Mr. Loria's lawyer still did not like that idea, and it was soon evident why. The Angelos-DeWitt group was able to bid $174 million to win the prize, though the $1 million credit meant it would pay no more than the $173 million Mr. Loria had just offered as his final bid. That's why some bankruptcy lawyers are worth $600 an hour.

Judge Blackshear unwittingly caused a fright among The Sun's reporting contingent in the courtroom. No sooner had he taken the bench than he asked whether ''Ken Rosenthal, of The Baltimore Sun'' was in the courtroom.

As Mr. Rosenthal tensely acknowledged that he was, his colleagues braced for trouble. During the delay before the hearing, Mr. Rosenthal had unobtrusively slipped into a meeting between the Angelos and DeWitt groups and an attorney representing Mr. Jacobs. The journalists feared he had unwittingly broken some sort of judicial rule and was about to be reprimanded -- or worse.
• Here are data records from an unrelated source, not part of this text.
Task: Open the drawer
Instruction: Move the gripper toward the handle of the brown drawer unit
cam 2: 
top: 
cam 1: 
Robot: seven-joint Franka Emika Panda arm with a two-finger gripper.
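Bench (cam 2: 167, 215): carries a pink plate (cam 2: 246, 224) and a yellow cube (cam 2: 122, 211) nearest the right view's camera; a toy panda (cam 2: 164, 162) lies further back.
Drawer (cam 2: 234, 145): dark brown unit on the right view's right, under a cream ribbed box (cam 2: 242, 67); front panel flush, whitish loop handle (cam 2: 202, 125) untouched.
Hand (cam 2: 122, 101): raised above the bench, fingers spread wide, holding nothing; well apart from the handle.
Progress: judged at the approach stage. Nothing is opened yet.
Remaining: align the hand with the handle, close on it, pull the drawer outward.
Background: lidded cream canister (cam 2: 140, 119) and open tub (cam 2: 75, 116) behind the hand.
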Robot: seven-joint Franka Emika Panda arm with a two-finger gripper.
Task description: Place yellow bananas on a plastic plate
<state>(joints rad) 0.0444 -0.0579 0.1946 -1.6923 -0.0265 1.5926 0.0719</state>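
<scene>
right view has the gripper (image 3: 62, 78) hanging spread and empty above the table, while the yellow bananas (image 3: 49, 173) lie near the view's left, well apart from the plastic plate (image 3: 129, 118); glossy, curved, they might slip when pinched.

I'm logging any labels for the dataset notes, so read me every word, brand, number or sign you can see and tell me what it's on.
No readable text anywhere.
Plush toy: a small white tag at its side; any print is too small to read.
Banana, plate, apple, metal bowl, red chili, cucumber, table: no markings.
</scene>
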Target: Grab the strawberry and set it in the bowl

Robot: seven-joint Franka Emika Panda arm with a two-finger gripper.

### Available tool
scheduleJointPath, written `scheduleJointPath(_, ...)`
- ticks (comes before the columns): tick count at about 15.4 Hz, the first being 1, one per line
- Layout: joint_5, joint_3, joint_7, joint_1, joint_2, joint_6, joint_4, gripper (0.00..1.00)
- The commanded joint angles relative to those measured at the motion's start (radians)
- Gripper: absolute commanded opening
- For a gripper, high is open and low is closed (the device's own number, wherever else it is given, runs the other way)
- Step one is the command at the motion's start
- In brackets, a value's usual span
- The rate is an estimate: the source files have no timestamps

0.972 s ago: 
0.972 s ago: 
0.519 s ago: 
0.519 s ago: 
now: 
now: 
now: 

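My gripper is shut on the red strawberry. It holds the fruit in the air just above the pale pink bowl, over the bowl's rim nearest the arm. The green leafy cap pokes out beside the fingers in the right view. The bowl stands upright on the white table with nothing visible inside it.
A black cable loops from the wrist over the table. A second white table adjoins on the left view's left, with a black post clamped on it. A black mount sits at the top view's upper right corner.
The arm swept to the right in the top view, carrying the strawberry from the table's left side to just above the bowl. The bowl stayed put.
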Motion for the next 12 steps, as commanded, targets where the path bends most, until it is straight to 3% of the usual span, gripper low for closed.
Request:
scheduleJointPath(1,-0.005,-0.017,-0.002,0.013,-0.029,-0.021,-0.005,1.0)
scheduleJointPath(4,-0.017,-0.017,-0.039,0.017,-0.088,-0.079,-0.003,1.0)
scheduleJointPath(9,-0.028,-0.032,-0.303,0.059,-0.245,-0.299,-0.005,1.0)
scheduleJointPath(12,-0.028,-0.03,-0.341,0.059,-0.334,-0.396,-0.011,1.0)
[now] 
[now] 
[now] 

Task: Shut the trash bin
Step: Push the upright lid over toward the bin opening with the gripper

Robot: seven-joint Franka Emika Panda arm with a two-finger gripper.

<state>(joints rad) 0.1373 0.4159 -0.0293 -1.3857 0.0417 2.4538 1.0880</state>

Feigning indignation, Judge Blackshear denied he was a secret Yankees fan, announced that he had seen six baseball games, bats right-handed and takes 9.83 seconds to get from his chambers to the bench. In his sports column the previous day, Mr. Rosenthal had facetiously made some slighting references to the judge in complaining that someone unknown to the baseball world would decide the Orioles' fate.

The audience laughed, none more loudly than the Baltimoreans. Judge Blackshear may have been the only relaxed person in the courtroom. Occasionally he joshed attorneys. When the audience was plainly straining to hear the inaudible mumbles of several lawyers, he considerately asked them to speak into the microphones in front of them. Appropriately, an attorney for the secretive Mr. Jacobs managed to stand right in front of a microphone without speaking into it.

During the long argument over the topping fee, Judge Blackshear repeatedly balked at giving the Angelos-DeWitt group an unfair advantage in the bidding. He did not cite some ponderous legal precedent; he just pronounced himself ''a little unsettled'' at the idea. It's not enough, the judge reminded the lawyers, that a bankruptcy proceeding merely do the right thing. It must be seen to do the right thing as well, he said.

And so they did.

James S. Keat is editorial page coordinator of The Baltimore Sun.